Neocronlord's point is an important one. That fighters seem capable of damaging capital ships that aren't already being obliterated by opposing turbolaser fire, meaning their shields are still active. There must be some reason why. Though there is the alternative that fighters are instead hitting weak points in shielding rather than flying through it directly. That could also be the case in many scenarios.
Captain Seafort wrote:
Blame Brian Young. For years he's been using one instance of velocity-dependant permeability, in which it was explicitly stated that that characteristic was a design feature to improve the mobility of a shielded ground-contact vehicle, to claim that all shields are similarly permeable unless otherwise stated.
Though there is the problem that we see other cases in which the same thing appears to occur, with several cases in Clone Wars in which it appears to be happening to some degree. It would also nicely explain the case of Executor's destruction as well as the fact that anyone bothers to actually build and deploy starfighters in major fleet battles in a manner that suggests that are at least somewhat effective.

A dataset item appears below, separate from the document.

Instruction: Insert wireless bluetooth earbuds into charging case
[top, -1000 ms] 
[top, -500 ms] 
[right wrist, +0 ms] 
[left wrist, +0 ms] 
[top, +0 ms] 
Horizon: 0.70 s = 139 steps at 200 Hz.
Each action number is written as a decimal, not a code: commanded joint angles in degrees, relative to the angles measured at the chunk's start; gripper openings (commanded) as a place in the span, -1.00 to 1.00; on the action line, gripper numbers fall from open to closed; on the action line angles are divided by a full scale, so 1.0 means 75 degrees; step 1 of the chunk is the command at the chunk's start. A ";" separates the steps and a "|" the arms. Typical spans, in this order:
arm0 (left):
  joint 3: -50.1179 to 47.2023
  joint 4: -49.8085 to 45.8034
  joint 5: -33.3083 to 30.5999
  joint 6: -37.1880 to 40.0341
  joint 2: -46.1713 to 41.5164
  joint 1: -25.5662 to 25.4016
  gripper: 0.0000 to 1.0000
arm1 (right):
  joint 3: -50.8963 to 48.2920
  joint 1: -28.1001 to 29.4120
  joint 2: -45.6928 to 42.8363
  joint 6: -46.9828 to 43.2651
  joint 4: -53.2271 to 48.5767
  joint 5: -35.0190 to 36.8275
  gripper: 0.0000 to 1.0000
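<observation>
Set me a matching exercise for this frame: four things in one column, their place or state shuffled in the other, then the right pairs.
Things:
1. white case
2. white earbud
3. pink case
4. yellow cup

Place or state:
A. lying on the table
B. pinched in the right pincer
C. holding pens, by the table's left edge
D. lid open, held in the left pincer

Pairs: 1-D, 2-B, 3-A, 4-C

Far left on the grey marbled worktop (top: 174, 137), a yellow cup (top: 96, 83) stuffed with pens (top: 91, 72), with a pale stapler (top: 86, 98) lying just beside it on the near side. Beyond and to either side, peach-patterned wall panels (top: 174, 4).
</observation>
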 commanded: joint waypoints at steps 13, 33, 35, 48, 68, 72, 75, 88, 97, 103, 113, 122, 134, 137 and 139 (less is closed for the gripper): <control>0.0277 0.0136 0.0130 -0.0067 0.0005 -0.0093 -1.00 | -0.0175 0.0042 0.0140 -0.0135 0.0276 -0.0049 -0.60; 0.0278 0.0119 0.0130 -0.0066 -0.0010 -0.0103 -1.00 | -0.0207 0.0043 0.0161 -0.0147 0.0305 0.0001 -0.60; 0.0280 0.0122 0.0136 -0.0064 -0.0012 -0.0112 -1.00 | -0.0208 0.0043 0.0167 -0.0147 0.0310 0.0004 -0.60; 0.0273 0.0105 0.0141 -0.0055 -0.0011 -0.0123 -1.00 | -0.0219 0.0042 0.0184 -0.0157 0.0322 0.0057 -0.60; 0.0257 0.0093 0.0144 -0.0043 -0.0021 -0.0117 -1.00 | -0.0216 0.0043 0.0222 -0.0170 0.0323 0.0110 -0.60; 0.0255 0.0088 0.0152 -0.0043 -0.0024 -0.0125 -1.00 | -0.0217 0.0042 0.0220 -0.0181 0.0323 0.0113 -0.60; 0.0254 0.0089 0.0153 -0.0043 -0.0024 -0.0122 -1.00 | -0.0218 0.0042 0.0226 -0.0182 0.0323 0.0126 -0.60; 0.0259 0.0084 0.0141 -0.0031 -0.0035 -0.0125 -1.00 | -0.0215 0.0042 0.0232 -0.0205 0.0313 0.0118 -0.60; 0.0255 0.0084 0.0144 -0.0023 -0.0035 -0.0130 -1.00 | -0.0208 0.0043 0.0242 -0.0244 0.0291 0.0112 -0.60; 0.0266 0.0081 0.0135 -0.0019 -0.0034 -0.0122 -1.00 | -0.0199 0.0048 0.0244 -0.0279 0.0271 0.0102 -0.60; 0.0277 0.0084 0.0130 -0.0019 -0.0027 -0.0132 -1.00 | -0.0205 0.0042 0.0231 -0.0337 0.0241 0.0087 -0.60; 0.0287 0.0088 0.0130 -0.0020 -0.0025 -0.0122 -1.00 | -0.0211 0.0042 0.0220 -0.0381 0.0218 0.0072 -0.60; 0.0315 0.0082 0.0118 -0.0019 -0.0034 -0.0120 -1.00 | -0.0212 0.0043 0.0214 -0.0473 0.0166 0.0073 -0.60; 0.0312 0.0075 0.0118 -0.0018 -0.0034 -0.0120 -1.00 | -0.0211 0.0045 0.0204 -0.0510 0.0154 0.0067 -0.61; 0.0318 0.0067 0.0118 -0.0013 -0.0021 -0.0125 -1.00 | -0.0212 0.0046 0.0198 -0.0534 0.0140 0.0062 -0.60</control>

Though I would argue that it only works properly when the shields are already weakened to some degree in the majority of cases. Notice that battle droids only tried walking through the Gungan shields after bombarding it first and seeing it noticeably falter, with the droid commander apparently ordering a cease fire once the shields had been suffeciently weakened for a ground attack. While that is not the case against the first Death Star, or Hoth or Droidika shields, those are likely weaker at the seams due to the way they operate. The First Death Star has notably weaker defenses, Hoth had rerouted power to oppose an Imperial bombardment rather than a ground assault(given that Reikan ordered preperations for one immediately), and droidika shields are relatively weak due to size limitations.
Batman wrote:Or maybe that WAS the shield and they managed to penetrate it due to shield-on-shield interaction. 'We're passing through the magnetic field, set deflectors to double front.' That's always been my interpretation anyway.
Alternatively, the main shields of the DS1 were ray shields while the one protecting the DS2 was particle/both. Speculation: Ray shields you can physically pass through and live (if you're shielded yourself). Particle shields: you go splat.
I would also suggest that this is the key to how fighters can occasionally pass through shields, by using their own shields to fool the system into letting them pass through. Remember how theater shields work? People can pass through them because of ground contact, fooling the sensors into treating the person as part of the ground. Presumably starfighters can do the same thing against capital ships in the right circumstances.
Or it is just an efficiency problem. The first Death Star never expected a fighter attack to be a serious threat, and so build a cheaper shield grid to allow more power to be rerouted to charging the superlaser. Many capital ships could similarly do the same thing.